3

I try to predict whether households use a certain service (TRUE or FALSE) based on various variables, using logistic (LASSO) regression.

Among many others, I have the variables percentage man and percentage woman, which have a -.85 Pearson's correlation coefficient with each other. However, when I run the logistic regression they both have a beta-coefficient of respectively 3.34 and 3.16, which puts them both in the top 40 of most predictive variables among the 150 variables I use.

How can they both be a positive predictor for the label when they are so negatively correlated with each other?

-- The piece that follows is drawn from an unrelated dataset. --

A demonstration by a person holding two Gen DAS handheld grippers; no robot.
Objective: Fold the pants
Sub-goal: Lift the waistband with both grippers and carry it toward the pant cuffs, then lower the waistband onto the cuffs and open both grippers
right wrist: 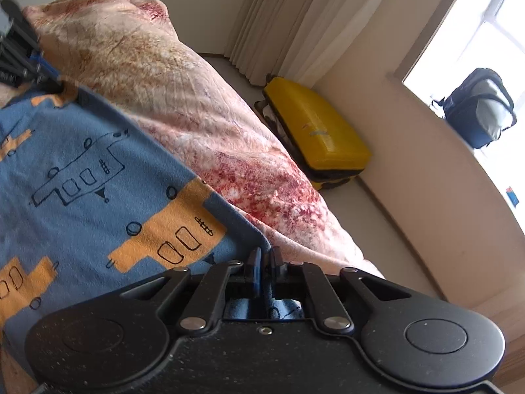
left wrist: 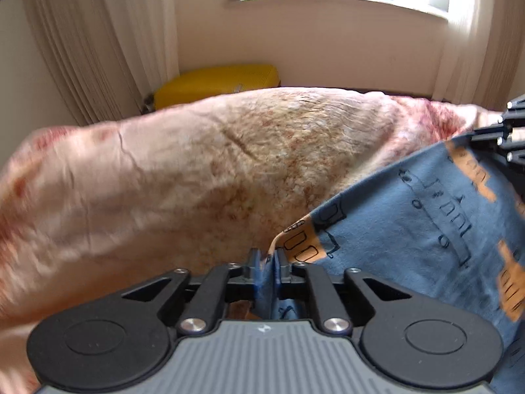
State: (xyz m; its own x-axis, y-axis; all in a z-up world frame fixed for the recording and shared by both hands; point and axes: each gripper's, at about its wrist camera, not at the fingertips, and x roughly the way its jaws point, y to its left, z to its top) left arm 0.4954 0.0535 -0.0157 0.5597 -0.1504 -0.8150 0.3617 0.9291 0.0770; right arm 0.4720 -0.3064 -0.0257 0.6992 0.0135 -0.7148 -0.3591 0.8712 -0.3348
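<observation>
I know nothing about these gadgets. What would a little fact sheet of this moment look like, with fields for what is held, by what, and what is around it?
garment: blue pants with orange vehicle prints
left gripper: jaws shut on a pants edge
right gripper: jaws shut on another pants edge
surface below: pink and red mottled blanket
pants state: spread between the two grippers, not yet folded
background: yellow suitcase on the floor by the wall, curtains, dark bag on the windowsill

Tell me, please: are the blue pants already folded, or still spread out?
Still spread out. The pants show as one flat sheet, stretched between the left gripper and right gripper, each shut on an edge, above the blanket.
</observation>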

EDIT: some extra info that might be of interest: percentage man correlates with the outcome variable by a Pearson's correlation coefficient of 0.041, and percentage woman by -0.045

Tom
  • 31
  • 3
  • 1
    In an answer at https://stats.stackexchange.com/a/46508/919 I provide a dataset with very nearly these properties: two variables, `x1` and `x2`, have a correlation coefficient of $-0.78.$ That example is constructed to make the coefficients $\beta$ equal to $5$ and $-1,$ but by changing them both to positive numbers (try $5$ for both and generate 40 points) you can create a dataset with the properties you describe. *Ergo,* the explanations of this phenomenon in that thread will answer your question. (There is no essential difference between logistic regression and OLS for this purpose.) – whuber Jun 03 '19 at 15:27

0 Answers0